A consent form, which explained the title and purpose of the study, was obtained from each participant. The consent form also informed participants why they were chosen to participate in the study and the potential benefits. By signing the consent form, participants declared that everything was explained to them and that they willingly agreed to participate.
Data Collection Procedure
The researcher visited the targeted institutions and informed administrators about the purpose, significance, and expectations of the study, subsequent to which their permission was obtained prior to conducting any field work. The researcher then approached family caregivers during their routine clinical visits and explained the nature of the study. The researcher gave a full description about the study to those who expressed interest in participation and informed them about their right of voluntary participation, anonymity, confidentiality, and right to withdraw at any stage. Family caregivers were given the chance to ask questions. A package including a cover letter, consent form, and questionnaire in Arabic was given to participants. A private room was assigned by the institution in the selected clinics for collecting data from family caregivers.
PTSD Checklist for DSM-5 (PCL-5). According to the National Center for PTSD, the PCL-5 has a variety of purposes, including screening individuals for risk of PTSD. The PCL-5 is a self-reported measure that can be completed within 5 to 10 minutes by family caregivers (Weathers et al., 2013). The instrument includes 20 items that correspond to the 20 symptoms of PTSD listed in the fifth edition of the Diagnostic and Statistical Manual of Mental Disorders. The respondent for the tool indicated the extent to which they have been annoyed by the symptoms over the past 1 month, with a severity rating scale ranging from 0 to 4 (0 = not at all to 4 = extremely). The PCL-5 total score ranges from 0 to 80, with a cutoff point of 33; higher scores indicate higher risk of PTSD (Blevins, Weathers, Davis, Witte, & Domino, 2015). The Arabic version of the PCL-5 (APCL-5) was used in the current study.

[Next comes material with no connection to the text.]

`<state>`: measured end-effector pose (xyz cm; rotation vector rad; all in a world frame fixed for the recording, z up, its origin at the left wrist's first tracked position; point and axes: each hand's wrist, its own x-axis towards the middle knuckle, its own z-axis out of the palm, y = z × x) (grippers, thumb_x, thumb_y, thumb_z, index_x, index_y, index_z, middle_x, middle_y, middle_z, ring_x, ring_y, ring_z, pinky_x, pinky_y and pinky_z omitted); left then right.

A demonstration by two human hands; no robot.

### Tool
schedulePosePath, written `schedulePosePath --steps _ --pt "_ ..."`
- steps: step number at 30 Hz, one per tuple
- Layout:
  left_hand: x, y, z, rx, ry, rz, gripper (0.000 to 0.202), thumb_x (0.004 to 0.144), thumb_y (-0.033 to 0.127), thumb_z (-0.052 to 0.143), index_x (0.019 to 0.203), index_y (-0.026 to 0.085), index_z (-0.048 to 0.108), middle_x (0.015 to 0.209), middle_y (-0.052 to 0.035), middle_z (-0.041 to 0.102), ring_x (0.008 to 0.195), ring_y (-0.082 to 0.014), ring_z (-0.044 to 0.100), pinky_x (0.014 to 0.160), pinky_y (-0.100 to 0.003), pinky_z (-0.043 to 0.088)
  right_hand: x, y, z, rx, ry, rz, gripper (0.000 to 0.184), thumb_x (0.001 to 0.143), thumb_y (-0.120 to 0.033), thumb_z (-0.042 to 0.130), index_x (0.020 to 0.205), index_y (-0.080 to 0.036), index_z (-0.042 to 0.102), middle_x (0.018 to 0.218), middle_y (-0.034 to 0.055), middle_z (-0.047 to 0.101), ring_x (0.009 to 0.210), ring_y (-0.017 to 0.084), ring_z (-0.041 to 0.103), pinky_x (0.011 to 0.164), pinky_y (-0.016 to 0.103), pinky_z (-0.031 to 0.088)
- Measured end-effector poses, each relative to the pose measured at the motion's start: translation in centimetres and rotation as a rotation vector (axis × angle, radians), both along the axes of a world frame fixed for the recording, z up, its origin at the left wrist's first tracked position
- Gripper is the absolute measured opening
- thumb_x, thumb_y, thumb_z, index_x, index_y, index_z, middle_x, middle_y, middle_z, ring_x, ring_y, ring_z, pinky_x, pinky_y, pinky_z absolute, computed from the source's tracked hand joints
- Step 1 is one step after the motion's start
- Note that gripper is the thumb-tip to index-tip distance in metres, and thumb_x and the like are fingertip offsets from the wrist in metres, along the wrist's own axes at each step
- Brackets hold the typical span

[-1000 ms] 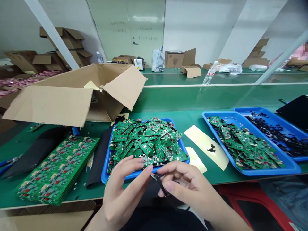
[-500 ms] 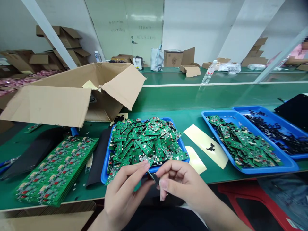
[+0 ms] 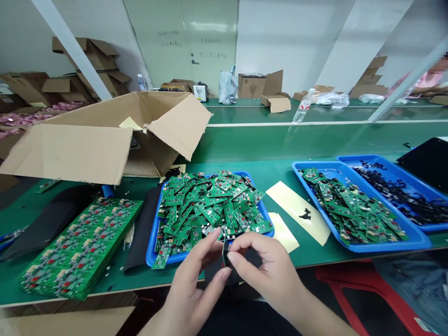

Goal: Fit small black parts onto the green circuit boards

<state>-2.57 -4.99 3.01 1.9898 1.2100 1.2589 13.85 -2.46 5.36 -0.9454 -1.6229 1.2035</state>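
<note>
My left hand (image 3: 196,280) and my right hand (image 3: 266,270) meet at the table's front edge, fingers pinched together on a small dark part (image 3: 225,255) held edge-on between them. I cannot make out what the part is. Just beyond the fingertips stands a blue tray (image 3: 153,252) heaped with small green circuit boards (image 3: 210,205). One board hangs over the tray's front left rim.
A stack of green board panels (image 3: 80,245) lies at the left beside black foam sheets (image 3: 52,219). An open cardboard box (image 3: 105,135) stands behind. Two more blue trays sit at the right: boards (image 3: 350,210) and black parts (image 3: 402,191). Yellow paper strips (image 3: 297,210) lie between. A person's pink sleeve shows far right.
Both hands have moved slightly forward and closer together. The held part has turned from slanting to nearly upright between the fingertips.
</note>
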Motion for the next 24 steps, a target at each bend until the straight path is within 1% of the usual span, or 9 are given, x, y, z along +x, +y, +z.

Previous studies showed good validity and excellent internal consistency of the PCL-5 and reported Cronbach's alpha coefficients between 0.94 and 0.96 (Blevins et al., 2015; Wortmann et al., 2016). The instrument was previously translated into Arabic language and used in Arabic populations and has been demonstrated to show good validity and internal consistency, with a Cronbach's alpha of 0.85 (Ibrahim, Ertl, Catani, Ismail, & Neuner, 2018).

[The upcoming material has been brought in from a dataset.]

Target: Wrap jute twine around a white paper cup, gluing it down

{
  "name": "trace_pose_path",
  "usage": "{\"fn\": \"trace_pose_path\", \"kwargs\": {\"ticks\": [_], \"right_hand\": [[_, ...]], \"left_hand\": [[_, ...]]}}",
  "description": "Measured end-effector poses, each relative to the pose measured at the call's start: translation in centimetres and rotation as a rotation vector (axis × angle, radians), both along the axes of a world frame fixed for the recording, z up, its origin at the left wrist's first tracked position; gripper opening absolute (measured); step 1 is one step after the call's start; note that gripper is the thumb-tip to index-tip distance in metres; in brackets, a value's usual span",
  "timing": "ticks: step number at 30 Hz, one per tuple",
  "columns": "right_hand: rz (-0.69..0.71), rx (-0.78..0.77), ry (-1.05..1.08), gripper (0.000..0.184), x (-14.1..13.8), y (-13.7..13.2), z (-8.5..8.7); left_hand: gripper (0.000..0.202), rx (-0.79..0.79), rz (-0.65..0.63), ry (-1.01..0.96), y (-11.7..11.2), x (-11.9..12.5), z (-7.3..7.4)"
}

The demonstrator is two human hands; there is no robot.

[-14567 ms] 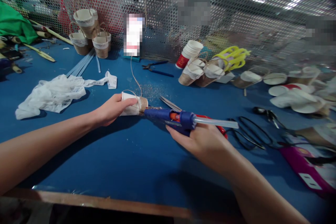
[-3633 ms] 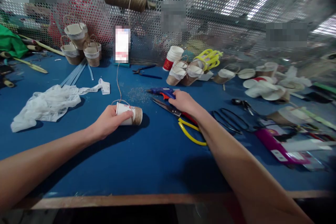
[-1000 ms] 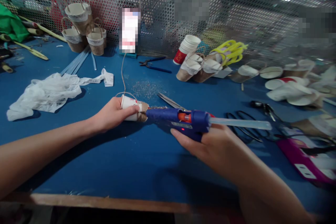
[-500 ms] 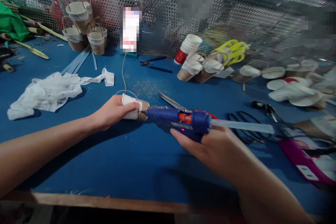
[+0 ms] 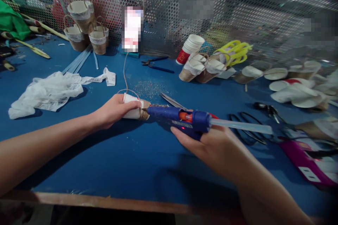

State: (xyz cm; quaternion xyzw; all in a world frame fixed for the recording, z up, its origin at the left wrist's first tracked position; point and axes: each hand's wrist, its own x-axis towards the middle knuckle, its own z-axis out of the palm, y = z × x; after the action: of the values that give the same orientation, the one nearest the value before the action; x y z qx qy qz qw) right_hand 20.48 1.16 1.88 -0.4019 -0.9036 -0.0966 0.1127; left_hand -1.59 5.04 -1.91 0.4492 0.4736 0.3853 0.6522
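My left hand (image 5: 116, 109) is closed around a white paper cup (image 5: 131, 113) lying on its side, its thumb along the top. Brown twine (image 5: 144, 114) is wrapped round the cup's right-hand end, and a loose strand (image 5: 125, 72) runs up from it toward the back. In my right hand (image 5: 211, 144) is a blue glue gun (image 5: 169, 113), its nozzle at the twine-wrapped end. Whether the tip touches the twine I cannot tell. A clear glue stick (image 5: 243, 126) juts from the gun's rear. Behind the gun lie scissors (image 5: 171, 100), partly hidden by it.
White lace (image 5: 50, 91) and glue sticks (image 5: 79, 59) lie at left, below finished twine-covered cups (image 5: 97, 42). Pliers (image 5: 158, 66) and a blurred-out phone (image 5: 132, 30) are at the back. Stacked paper cups (image 5: 193, 45), more wrapped cups, black cable (image 5: 245, 126) and a purple power strip (image 5: 303, 161) fill the right.
Both hands, the cup and the glue gun keep nearly the same pose. The whole view has shifted very slightly.
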Motion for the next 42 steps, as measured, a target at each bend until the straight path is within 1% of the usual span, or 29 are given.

Multidimensional Scale of Perceived Social Support. The Multidimensional Scale of Perceived Social Support is a 12-item scale used to measure perceived social support (Zimet, Dahlem, Zimet, & Farley, 1988). Each item is scored on a 7-point Likert scale, ranging from 1 = very strongly disagree to 7 = very strongly agree. Higher scores indicate higher perception of social support. The total scale is calculated by adding the 12 items and dividing the sum by 12. A mean total score ranging from 1 to 3 is considered low support; a score of 3.1 to 5 is considered moderate support; and a score of 5.1 to 7 is considered high support. The Arabic version of the scale was used in the current study, as it was previously used in Arabic language and showed good internal consistency, with a Cronbach's alpha of 0.74 (Aroian, Templin, & Ramaswamy, 2010).
Sociodemographic Characteristics Checklist. This checklist contains two parts: (a) information related to family caregivers, including, age, gender, marital status, educational level, employment, and relationship with the patient; and (b) information related to the patient, such as age, gender, marital status, educational level, employment, marital status, and diagnosis. Questions were sourced from a review of the literature, and family caregivers answered both parts.

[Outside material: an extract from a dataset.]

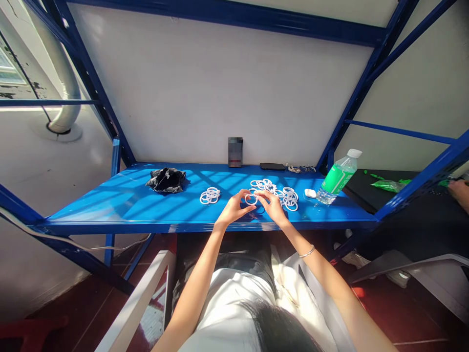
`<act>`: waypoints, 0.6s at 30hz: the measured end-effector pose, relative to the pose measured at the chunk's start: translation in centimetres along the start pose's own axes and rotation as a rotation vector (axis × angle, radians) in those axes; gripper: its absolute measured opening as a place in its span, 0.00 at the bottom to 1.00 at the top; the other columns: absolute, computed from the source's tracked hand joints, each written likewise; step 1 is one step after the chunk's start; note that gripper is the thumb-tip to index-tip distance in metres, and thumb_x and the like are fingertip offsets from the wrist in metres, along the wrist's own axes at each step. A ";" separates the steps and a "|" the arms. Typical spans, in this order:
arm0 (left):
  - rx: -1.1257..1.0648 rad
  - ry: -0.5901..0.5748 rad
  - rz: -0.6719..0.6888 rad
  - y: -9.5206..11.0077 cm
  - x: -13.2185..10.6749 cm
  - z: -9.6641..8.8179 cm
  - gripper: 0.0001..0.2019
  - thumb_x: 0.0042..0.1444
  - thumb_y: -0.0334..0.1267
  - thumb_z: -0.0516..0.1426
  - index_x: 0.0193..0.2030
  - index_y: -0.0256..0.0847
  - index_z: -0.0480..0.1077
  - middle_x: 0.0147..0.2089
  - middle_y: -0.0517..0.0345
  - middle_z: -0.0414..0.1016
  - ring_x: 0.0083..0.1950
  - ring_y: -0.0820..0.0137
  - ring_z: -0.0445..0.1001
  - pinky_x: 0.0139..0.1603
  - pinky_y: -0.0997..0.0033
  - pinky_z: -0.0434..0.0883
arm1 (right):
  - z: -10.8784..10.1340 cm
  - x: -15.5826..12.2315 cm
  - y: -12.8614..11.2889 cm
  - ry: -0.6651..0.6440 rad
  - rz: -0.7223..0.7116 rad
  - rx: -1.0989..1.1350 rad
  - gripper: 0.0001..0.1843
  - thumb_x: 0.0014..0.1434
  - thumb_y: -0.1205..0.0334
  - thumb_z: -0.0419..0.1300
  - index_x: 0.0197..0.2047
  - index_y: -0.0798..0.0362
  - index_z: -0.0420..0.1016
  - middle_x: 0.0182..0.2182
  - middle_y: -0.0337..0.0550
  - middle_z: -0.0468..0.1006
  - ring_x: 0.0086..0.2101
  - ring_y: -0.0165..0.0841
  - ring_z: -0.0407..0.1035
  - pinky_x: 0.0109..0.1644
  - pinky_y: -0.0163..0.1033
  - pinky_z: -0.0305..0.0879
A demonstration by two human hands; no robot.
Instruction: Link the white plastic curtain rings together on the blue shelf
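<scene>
Between my two hands, just above the front part of the blue table (176,210), is a white ring (251,203). My left hand (235,205) pinches its left side with thumb and fingers. On the opposite side, the fingertips of my right hand (270,203) grip the same ring. A larger heap of white rings (289,198) lies right behind and beside my right hand, partly covered by it. To the left of my left hand sits a smaller pile of similar white rings (210,195).
A crumpled black plastic bag (166,180) lies at left. At the back are a dark box (235,152), a black phone (272,166) and a cable (300,169). A white earbud case (310,193) and water bottle (337,178) stand right. Another person's hand (459,192) shows far right.
</scene>
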State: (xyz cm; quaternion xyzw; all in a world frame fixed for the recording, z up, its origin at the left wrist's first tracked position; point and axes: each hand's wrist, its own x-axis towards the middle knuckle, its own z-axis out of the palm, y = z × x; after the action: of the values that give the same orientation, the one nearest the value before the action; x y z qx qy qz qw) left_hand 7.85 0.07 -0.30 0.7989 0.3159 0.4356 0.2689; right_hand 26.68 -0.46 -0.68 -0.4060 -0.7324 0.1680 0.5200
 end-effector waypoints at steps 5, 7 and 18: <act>0.025 -0.005 -0.020 -0.1 0.0 0.0 0.26 0.54 0.52 0.60 0.56 0.43 0.66 0.43 0.56 0.75 0.43 0.67 0.74 0.45 0.68 0.72 | 0.0 -0.3 -0.9 0.012 -0.096 -0.059 0.11 0.64 0.57 0.55 0.42 0.46 0.78 0.41 0.41 0.80 0.44 0.37 0.74 0.51 0.45 0.70; 0.023 0.001 -0.018 -0.2 0.0 0.1 0.24 0.54 0.52 0.60 0.54 0.42 0.68 0.41 0.56 0.75 0.41 0.68 0.74 0.43 0.69 0.72 | 0.0 -0.3 -1.0 0.003 -0.118 -0.071 0.11 0.64 0.57 0.55 0.43 0.46 0.78 0.42 0.41 0.80 0.45 0.37 0.73 0.52 0.44 0.69; -0.023 0.043 -0.046 0.4 0.0 -0.1 0.24 0.52 0.52 0.61 0.51 0.38 0.70 0.37 0.55 0.75 0.36 0.70 0.72 0.37 0.72 0.71 | -0.1 -0.2 -0.9 -0.007 -0.046 0.024 0.10 0.62 0.56 0.59 0.43 0.48 0.78 0.40 0.42 0.80 0.40 0.36 0.74 0.46 0.42 0.72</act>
State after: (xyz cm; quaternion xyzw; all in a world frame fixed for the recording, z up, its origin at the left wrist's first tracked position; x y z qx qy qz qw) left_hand 7.88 -0.15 0.05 0.7788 0.3345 0.4499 0.2812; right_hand 26.41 -1.21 -0.15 -0.3824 -0.7412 0.1662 0.5260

The study was pilot tested to estimate recruitment rate and check applicability of the entire process. Thirty participants were included, and because there was no change to the questionnaires and process, these participants were also included in the final analysis.
SPSS version 25 was used to analyze the quantitative data, which were entered after the researcher coded the data. Data were screened for missing data and outliers. Parametric assumption of normal linearity and homogeneity of variance were checked for the main study variables. A significance level of p < 0.05 was considered statistically significant, and two-tailed tests were used in all statistical analyses.
Descriptive statistics were computed to describe the characteristics of family caregivers, including their risk of PTSD and level of perceived social support. The relationship between risk of PTSD and perceived social support was examined using Pearson product-moment correlation coefficient (r). In addition, one-way analysis of variance (ANOVA) was the most appropriate statistical method to investigate the differences in PTSD according to the different levels of perceived social support. Effect size was calculated, whereby 0.01 is considered a small effect size, 0.06 a moderate effect size, and 0.14 a large effect size (Pallant, 2016).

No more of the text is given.